Aim of the task | Only one stretch of the data below should be repeated: the lines from the line containing "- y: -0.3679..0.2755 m" through the line containing "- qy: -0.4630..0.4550", inclusive, exactly as they are.

The data |
━━━

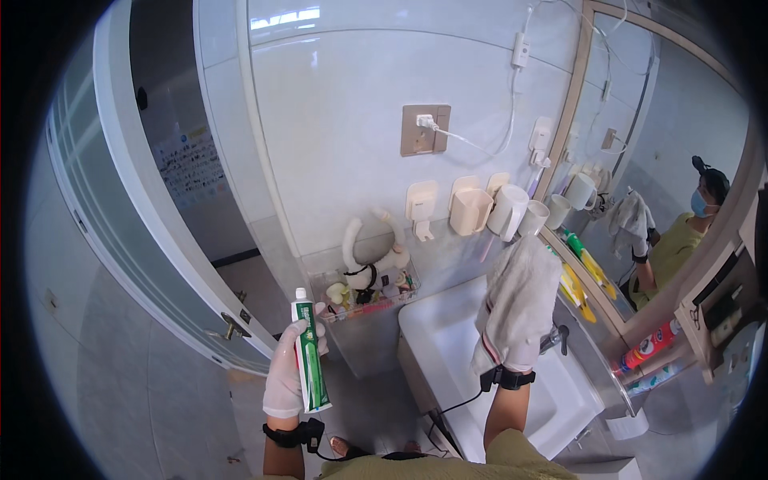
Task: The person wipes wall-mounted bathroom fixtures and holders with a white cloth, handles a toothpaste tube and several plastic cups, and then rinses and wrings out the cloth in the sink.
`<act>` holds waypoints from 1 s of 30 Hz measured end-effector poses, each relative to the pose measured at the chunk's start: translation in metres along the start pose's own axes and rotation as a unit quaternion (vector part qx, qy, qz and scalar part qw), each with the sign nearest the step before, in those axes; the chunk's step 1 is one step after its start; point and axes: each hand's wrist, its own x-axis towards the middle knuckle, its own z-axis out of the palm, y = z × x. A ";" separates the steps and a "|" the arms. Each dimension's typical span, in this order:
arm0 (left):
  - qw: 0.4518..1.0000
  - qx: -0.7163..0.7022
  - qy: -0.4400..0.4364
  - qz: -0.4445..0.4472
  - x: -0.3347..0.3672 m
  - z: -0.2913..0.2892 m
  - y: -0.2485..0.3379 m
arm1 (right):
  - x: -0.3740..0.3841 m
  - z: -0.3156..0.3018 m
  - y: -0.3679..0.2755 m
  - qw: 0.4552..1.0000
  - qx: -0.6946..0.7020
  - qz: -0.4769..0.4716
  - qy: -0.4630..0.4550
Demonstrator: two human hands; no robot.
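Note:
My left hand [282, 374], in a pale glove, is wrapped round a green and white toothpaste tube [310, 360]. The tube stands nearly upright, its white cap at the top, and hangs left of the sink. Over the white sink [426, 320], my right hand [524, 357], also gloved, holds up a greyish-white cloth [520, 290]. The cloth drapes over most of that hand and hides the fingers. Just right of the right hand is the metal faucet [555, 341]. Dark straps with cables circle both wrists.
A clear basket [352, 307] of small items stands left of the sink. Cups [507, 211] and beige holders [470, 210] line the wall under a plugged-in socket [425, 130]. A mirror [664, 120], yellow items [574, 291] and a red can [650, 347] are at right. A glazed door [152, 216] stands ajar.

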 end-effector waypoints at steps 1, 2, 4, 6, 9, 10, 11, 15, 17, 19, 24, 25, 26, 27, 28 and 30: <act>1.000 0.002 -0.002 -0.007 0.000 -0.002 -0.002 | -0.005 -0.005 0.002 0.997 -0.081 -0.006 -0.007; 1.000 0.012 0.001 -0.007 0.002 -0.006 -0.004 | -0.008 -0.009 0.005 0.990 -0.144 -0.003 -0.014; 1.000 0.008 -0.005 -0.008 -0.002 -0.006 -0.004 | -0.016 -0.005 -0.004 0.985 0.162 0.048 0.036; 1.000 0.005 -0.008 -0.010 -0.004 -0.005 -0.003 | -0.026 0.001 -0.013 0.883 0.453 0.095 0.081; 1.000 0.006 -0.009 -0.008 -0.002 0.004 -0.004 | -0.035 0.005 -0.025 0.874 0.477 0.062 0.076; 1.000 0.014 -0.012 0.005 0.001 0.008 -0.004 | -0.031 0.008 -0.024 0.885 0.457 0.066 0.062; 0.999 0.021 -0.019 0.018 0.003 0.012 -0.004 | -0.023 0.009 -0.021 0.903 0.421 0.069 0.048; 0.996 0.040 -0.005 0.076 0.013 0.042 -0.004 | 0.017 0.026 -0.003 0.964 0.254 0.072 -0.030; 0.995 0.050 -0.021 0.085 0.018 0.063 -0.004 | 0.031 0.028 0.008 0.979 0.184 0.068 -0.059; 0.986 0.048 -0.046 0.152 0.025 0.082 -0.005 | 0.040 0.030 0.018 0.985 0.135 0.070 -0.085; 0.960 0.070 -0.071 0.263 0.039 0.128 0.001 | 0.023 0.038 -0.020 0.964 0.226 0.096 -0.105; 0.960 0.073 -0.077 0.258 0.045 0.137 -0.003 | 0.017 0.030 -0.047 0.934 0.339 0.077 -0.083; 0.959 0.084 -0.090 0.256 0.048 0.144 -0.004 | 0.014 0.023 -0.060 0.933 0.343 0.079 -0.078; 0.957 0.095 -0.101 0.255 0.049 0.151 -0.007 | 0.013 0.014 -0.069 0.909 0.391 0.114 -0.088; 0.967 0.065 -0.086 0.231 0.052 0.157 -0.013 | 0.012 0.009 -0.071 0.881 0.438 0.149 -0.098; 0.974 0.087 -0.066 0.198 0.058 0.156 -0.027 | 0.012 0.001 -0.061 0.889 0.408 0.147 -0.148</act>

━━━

Response |
  - y: -0.3679..0.2755 m
  - qw: 0.4552..1.0000
  - qx: -0.6946..0.7020
  - qz: -0.4769..0.4716
  - qy: -0.4630..0.4550

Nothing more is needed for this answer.